Established in 2006, Indian restaurant Imli Street had a revamp and relaunch earlier in the year. I went along recently to the heart of trendy Soho to check out the food and vibe.

The menu is designed to share and is inspired by four distinct areas of India’s street food scene. Food Carts; inspired by street-side and highway stalls, Coastal Shacks; celebrating India’s coastline and beach-fronts, Railway Cuisine; food you get whilst on a journey around India, and Beyond Borders, which are dishes with foreign influences. There is also a simpler option, which has a set meal type of offering in the form of the Imli Stand or Street Stand that have 3 of their core dishes with sides at a fixed price of £19.95.

The menu is a bit of hard work, I mean I get the concept, but at the end of the day I want the menu to be an easy read. If I’m in an art gallery I don’t mind my brain having to work a bit to ‘get it’, when I’m eating out I want to ‘get it’ now – I’m hungry!

Imli Street - crabmeat
Tempered Crabmeat

After taking advice from our waitress, we select a dish from each scene. From the Food Carts we order chicken livers, from the Coastal Shacks the tempered crabmeat and coastal mix, from the Railway Cuisine the lamb curry, and from Beyond Borders the Naan Pie.

Service is super swift, with staff busying about the 130-seat, industrial looking, loft apartment styled restaurant. Tender, juicy and well-spiced chicken liver hit the table in no time at all, and really hits the spot. Fresh tempered crabmeat follows and is an assortment of vibrant flavours and textures. A delicious array of seafood in the Coastal Mix is next – highlights are the big, zingy prawns and fish finger-like tilapia. The squid, however, is bland and doesn’t match up to the rest on the plate.

Imli Street - naan pie
Naan Pie

Imli Street - saag paneer
Saag Paneer, Steamed Rice and Yellow Dal

We hadn’t even finished these before the other dishes steadily streamed out. The Railway Lamb is tender, chunky and moderately spiced with not much chilli heat. The same lamb (there is a vegetable alternative) is used for the Naan Pie (a nod to Shepherd’s Pie), which is described as having a naan crisp on top, but it’s just the standard Naan bread but sliced. I don’t have a problem with fusion dishes and the Naan Pie is comfortingly pleasing. I love Saag Paneer, but it’s let down here as the spinach is pureed which somewhat mutes the flavours.

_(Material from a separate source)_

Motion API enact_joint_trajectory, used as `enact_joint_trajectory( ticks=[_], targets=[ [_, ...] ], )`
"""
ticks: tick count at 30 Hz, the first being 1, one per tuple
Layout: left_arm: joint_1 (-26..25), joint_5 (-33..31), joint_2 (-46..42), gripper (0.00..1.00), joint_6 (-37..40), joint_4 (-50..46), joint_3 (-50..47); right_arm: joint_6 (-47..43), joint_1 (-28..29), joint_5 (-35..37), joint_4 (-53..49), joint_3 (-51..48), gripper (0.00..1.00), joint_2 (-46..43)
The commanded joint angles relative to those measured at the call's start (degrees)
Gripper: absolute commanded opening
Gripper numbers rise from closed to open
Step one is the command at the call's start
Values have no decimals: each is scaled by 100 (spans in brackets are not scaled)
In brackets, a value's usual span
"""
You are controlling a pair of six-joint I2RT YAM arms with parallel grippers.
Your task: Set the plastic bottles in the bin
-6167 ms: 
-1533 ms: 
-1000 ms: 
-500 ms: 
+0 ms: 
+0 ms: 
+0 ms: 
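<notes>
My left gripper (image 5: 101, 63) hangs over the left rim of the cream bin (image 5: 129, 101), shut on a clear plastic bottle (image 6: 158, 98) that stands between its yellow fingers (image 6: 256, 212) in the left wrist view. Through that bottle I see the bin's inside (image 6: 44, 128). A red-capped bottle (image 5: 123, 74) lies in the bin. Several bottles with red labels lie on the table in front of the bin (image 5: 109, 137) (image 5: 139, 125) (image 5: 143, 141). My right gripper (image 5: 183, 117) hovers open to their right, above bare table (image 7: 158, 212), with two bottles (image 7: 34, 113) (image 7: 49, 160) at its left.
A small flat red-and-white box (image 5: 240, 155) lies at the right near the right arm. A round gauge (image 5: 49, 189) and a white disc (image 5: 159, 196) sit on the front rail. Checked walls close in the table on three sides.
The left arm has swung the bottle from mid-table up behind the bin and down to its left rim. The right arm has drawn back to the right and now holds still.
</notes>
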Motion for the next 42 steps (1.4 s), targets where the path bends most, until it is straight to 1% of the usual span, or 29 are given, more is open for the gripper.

I advise ordering two to three dishes and see how you go before ordering more (think tapas, though I hate to associate tapas with Indian food, but that’s exactly the type of dining Imli Street is), because it turns out we over did it by about two dishes, and as a result were too stuffed for dessert. Dessert options included sweets such as cheesecake, bread pudding, rice pudding, kulfi and poached cheese!

Imli Street - cocktail
Snake Charmer

It’s also worth noting that the cocktails are a winner, a Snake Charmer with spiced rum is zingy passion fruit goodness – delicious.

Imli Street - restaurant
Restaurant – upper floor

I had a lovely time at Imli Street, but as Indian Street food go, it doesn’t quite compare to the likes of Roti Chai, whose cooking is up by quite a few notches.

Imli Street dishes are £5.90 – £9.90, sides £2.90, desserts £5.50 and cocktails £7.50-£11.50.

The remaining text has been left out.